Problem description: Begin at the line below that has "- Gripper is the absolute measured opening" and stop after the line that has "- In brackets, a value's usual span". Please restate only those lines, word for word.

· · · ·

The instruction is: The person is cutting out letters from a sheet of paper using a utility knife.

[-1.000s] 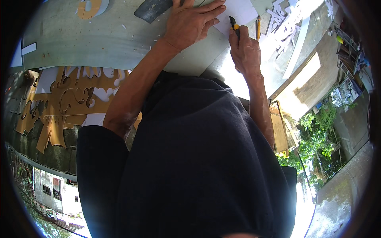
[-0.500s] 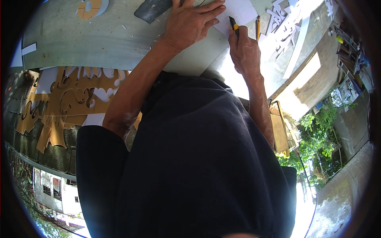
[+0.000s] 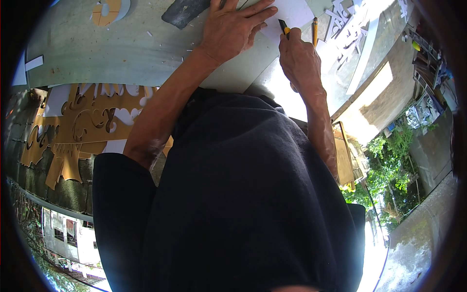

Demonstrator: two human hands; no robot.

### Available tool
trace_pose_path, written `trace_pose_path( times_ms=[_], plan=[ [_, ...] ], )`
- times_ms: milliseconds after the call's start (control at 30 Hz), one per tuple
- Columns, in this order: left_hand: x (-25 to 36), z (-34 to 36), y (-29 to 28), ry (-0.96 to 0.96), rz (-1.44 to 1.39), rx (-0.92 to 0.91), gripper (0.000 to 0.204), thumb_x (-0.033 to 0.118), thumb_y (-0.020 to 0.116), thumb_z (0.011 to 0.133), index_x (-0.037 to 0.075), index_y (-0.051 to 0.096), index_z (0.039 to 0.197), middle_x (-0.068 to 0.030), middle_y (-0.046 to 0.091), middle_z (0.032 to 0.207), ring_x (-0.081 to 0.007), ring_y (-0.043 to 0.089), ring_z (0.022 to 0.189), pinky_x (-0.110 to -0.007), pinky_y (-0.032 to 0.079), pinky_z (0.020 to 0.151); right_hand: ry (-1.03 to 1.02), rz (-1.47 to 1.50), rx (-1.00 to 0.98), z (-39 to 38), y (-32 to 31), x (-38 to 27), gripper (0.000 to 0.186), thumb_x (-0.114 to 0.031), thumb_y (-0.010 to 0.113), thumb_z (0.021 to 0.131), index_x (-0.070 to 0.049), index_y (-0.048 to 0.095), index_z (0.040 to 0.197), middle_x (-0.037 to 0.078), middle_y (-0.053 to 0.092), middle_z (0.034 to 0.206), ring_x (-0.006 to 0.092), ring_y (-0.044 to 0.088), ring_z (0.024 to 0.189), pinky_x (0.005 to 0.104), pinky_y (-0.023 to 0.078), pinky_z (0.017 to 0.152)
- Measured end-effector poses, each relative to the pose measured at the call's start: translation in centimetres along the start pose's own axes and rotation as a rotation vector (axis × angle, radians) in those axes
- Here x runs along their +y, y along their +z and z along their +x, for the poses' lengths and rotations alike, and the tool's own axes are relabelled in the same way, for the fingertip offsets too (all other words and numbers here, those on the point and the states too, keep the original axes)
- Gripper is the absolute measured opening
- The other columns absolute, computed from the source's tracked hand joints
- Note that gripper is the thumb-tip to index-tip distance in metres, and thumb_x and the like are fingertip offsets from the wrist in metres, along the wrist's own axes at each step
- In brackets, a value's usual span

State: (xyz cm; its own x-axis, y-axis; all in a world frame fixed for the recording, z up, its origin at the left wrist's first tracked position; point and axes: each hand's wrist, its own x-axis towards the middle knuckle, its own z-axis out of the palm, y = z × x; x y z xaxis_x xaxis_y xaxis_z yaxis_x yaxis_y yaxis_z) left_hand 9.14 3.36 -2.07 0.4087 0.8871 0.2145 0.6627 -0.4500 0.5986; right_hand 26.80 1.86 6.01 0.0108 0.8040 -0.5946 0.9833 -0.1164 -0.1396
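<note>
My right hand (image 3: 300,56) is closed around a yellow and black utility knife (image 3: 286,32), its dark blade end pointing up and left at the white sheet (image 3: 294,12). My left hand (image 3: 233,27) lies flat with its fingers spread. Its fingertips reach over the left part of that sheet, and the top edge of the view cuts off part of the hand. Just right of the knife lies a yellow pencil (image 3: 315,31). A dark, flat, stone-like slab (image 3: 184,12) rests to the left of my left hand.
White cut-out pieces (image 3: 345,24) and a curved white strip (image 3: 364,58) lie at the right of the pale table (image 3: 121,53). A ring-like tan and white piece (image 3: 104,13) sits at the far left. Tan cut-out sheets (image 3: 92,121) are below the table's left edge.
My right hand has shifted slightly up and to the left with the knife, and its grip looks turned a little. My left hand has stayed nearly where it was.
</note>
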Motion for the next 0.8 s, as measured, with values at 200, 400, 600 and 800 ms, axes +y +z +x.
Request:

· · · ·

Solution to the problem:
- Gripper is the absolute measured opening
- The other columns absolute, computed from the source's tracked hand joints
- Note that gripper is the thumb-tip to index-tip distance in metres, and thumb_x and the like are fingertip offsets from the wrist in metres, along the wrist's own axes at each step
- In brackets, a value's usual span

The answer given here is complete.